MarellaJoy · 13/12/2024 22:01

My husband is a cocaine addict. It all came out last year where he admitted taking cocaine on most if not all 'nights out'. He would class his addiction as 'not that bad' as he can have social drink with family etc without thinking about coke.

I had no idea he was taking cokAlford I years until he admitted it last year. Which also hurts with the years of lying. I thought he may have taken drugs on stag dos and lads holidays or when he was a teen but not as a 35 year old man. I stupidly thought it was just hangovers from alcohol...apprently i should have known.

Anyway, today my husband missed our sons christmas nativity play because last night he went out on a bender. I was so angry but mostly upset for my son who immediately asked him why daddy wasn't there. I lied and said he was at work.

I'm just fed up.
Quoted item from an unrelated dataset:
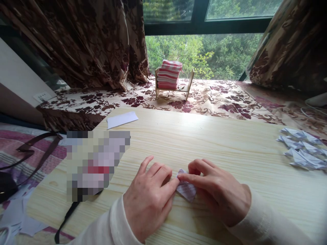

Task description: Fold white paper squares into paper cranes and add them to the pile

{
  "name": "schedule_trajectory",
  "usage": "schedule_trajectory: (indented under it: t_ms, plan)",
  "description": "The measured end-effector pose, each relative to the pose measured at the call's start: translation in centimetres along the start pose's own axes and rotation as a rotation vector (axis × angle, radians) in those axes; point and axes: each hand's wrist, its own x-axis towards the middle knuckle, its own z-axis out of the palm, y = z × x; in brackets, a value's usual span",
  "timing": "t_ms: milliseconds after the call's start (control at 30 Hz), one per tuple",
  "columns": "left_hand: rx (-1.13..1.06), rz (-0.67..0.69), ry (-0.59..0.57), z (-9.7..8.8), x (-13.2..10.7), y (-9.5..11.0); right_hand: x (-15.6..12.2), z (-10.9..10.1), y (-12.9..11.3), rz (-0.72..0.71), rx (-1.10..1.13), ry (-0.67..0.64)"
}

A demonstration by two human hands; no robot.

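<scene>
A small folded piece of paper (188, 191) with faint printed lines lies on the light wooden table, between my two hands. My left hand (153, 195) rests on the table with its fingers bent, and its index finger and thumb are at the paper's left edge. From the other side my right hand (219, 190) holds the paper, its index fingertip pressing down near the top corner. The right thumb and the paper's right edge are partly hidden under that hand.
Several folded paper pieces (304, 149) stand grouped at the table's right edge. A white paper strip (122, 119) lies at the far left. Nearer on that side is a blurred-out object (98, 163) with a black strap. Behind, a small wooden rack (187, 86) holds striped cloths (168, 76).
</scene>
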Motion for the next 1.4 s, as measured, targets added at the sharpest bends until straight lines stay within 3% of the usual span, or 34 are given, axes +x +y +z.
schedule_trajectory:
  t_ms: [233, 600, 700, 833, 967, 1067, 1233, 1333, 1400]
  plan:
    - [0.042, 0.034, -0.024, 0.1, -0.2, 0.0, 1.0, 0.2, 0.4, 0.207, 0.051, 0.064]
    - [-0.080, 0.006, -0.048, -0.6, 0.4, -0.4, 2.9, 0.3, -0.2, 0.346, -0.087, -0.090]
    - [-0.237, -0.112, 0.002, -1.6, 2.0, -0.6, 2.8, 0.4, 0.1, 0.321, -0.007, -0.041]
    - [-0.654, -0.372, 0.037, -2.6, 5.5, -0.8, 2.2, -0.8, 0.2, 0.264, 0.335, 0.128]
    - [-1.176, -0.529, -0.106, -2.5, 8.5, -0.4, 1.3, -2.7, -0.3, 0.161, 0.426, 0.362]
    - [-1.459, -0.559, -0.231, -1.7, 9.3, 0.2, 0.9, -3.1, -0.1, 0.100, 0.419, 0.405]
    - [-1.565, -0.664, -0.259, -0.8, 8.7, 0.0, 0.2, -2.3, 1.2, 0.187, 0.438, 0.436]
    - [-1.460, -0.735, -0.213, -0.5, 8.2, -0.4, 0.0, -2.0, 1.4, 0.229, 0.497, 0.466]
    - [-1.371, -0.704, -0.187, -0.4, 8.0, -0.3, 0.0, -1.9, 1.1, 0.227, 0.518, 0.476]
I feel like I've been supporting him to get help and continually get sucked into this cycle where I believe things will actually change but they don't. Missing his nativity felt like a final straw..I seem to have moved my goal post futher and further on what is acceptable. He used to disappear on nights out with no communication. Or he would message and say I'm on my way home and then never come home until the next day...or fall asleep when hungover and I've asked him to watch the kids.

I feel like I'm giving up on him which goes against the whole principle of 'sickness and in health'. But I cant cope with the continuous feeling of hurt everytime he dissappears and hurt at what his actions cause.

Zero point to this post. Just looking for reassurance I guess.

OP posts:
TheOccupier · 13/12/2024 22:04

If your instincts are telling you that this is the end of the road for you as a couple, listen. Children young enough to have a nativity play may still believe excuses, older kids won't. Now is the time to take a stand and protect them. Good luck.

LoudSnoringDog · 13/12/2024 22:05

Shitty. Middle of the week too?

That's pretty grim

Star81 · 13/12/2024 22:05

He doesn’t think he has a problem but when you start to miss important things in life because of drugs then it’s clear he has a problem. Unlikely he’ll admit it though

in all honesty you cant change him, only he can change but only if he is honeay with himself. Leaving him is the only way to break free from this.

LauderSyme · 13/12/2024 22:12

I'm so sorry. Having a partner who is an addict is hard on so many levels. I know you asked for reassurance but I fear there may be a long, tough road ahead for your family, no matter which route DH takes from here.

One of the most difficult things for you is that he has to be the one to make change happen. You can support him through it, if you want to, but you can't do it for him. It's a cliché but sadly true.

Here are some links for places to seek support for yourself. All the best to you

https://www.nhs.uk/live-well/addiction-support/advice-for-the-families-of-drug-users/

adulthoodisajoke · 13/12/2024 22:19

addict in recovery here
different DOC

its shit. we are shit. we are selfish in addiction and should be held accountable for the damage we do
yes we are ill.

I got an addiction therapist and got through it. but I needed professional help for that.

support him if you can/want to but protect your children

Jumbledig · 13/12/2024 22:19

Seriously, just re-read your thread title and then think whether you're being unreasonable to "give up" on this guy.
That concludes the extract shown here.